• **Try it**: Retype the listing exactly, with no images.
---------- Extracted entries
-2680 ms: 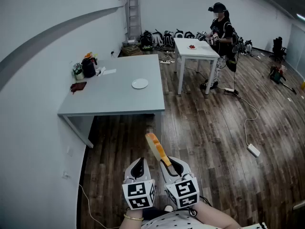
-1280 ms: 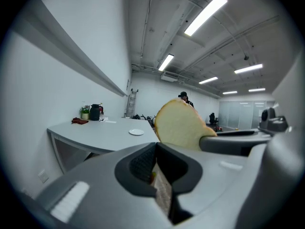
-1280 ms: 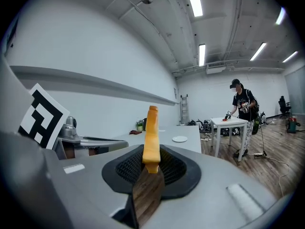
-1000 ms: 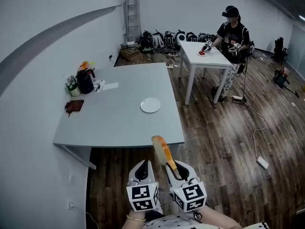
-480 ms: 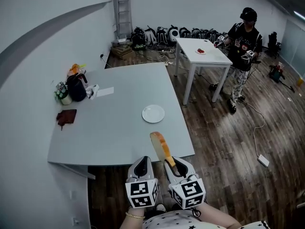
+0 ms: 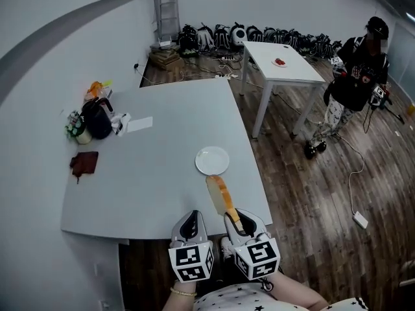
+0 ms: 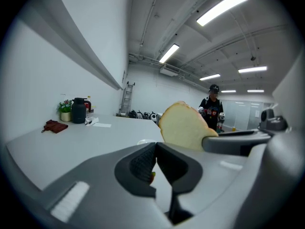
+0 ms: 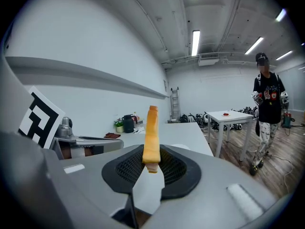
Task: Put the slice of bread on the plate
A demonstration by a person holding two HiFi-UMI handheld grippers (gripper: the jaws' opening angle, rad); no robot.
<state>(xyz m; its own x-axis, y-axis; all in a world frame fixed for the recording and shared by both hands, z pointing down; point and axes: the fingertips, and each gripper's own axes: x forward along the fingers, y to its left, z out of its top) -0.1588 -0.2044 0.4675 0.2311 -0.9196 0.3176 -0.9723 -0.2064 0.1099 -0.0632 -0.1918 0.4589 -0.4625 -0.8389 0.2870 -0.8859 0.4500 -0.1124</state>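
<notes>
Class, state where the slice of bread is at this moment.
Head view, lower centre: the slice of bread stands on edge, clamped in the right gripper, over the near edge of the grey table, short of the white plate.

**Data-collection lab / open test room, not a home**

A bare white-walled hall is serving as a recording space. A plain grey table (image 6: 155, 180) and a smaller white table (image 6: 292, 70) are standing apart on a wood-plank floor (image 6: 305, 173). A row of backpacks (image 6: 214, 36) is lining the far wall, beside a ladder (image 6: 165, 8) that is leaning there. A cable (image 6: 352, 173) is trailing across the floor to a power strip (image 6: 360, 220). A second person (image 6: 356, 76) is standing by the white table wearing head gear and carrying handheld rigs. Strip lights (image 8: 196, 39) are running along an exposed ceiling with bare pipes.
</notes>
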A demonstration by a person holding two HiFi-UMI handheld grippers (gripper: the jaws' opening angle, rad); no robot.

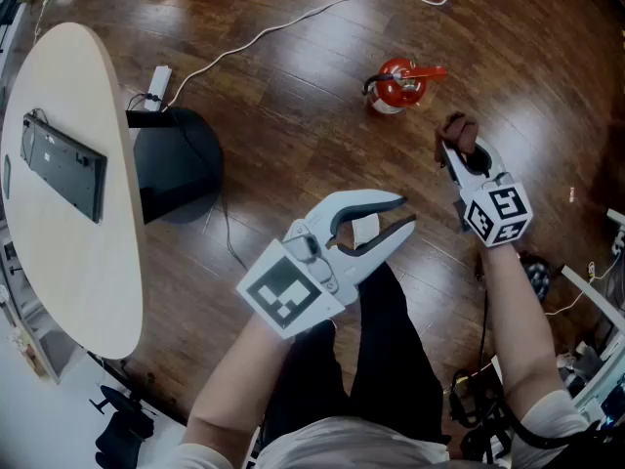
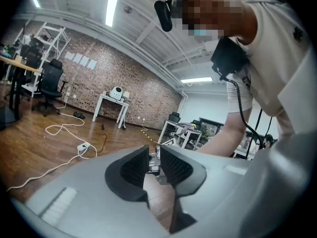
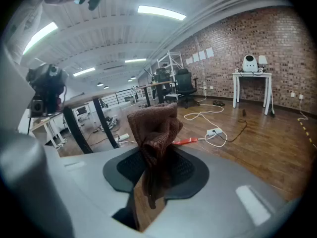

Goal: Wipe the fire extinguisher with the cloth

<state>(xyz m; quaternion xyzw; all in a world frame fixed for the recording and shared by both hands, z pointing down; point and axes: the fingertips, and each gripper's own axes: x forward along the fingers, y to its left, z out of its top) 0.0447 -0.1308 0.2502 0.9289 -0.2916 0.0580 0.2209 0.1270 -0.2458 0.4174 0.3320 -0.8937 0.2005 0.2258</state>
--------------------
• **Written answer**:
-2680 ms: 
-1280 ms: 
-1280 ms: 
-1000 ms: 
-480 ms: 
+0 ms: 
+0 ms: 
+0 ms: 
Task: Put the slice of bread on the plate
A demonstration by a person holding two HiFi-UMI handheld grippers (gripper: the jaws' opening angle, rad); no robot.
<state>(xyz m; its own x-axis, y-axis; all in a world frame fixed for the recording and shared by both hands, z pointing down; point and axes: the fingertips, and each gripper's own axes: x forward along the fingers, y to its left, z out of its top) -0.1588 -0.2044 0.4675 0.2311 -0.9196 0.3176 -0.9723 -0.2064 0.1099 -0.0632 -0.1918 0.4589 -0.4625 -0.8389 0.2870 -0.8859 0.4500 -0.1124</state>
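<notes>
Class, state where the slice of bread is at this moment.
Head view, lower centre: the slice of bread stands on edge, clamped in the right gripper, over the near edge of the grey table, short of the white plate.

**Data-collection lab / open test room, not a home**

A bare white-walled hall is serving as a recording space. A plain grey table (image 6: 155, 180) and a smaller white table (image 6: 292, 70) are standing apart on a wood-plank floor (image 6: 305, 173). A row of backpacks (image 6: 214, 36) is lining the far wall, beside a ladder (image 6: 165, 8) that is leaning there. A cable (image 6: 352, 173) is trailing across the floor to a power strip (image 6: 360, 220). A second person (image 6: 356, 76) is standing by the white table wearing head gear and carrying handheld rigs. Strip lights (image 8: 196, 39) are running along an exposed ceiling with bare pipes.
</notes>
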A demonstration by a person holding two HiFi-UMI handheld grippers (gripper: the jaws' opening angle, rad); no robot.


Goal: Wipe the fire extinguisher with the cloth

<state>(xyz m; quaternion xyzw; all in a world frame fixed for the recording and shared by both hands, z pointing down; point and axes: the fingertips, and each gripper's own axes: x forward along the fingers, y to its left, z out of its top) 0.0447 -0.1308 0.2502 0.9289 -0.2916 0.0580 0.2209 0.1270 -0.2458 0.4174 0.3320 -0.8937 0.2005 0.2258</state>

The response to this exercise is now complete.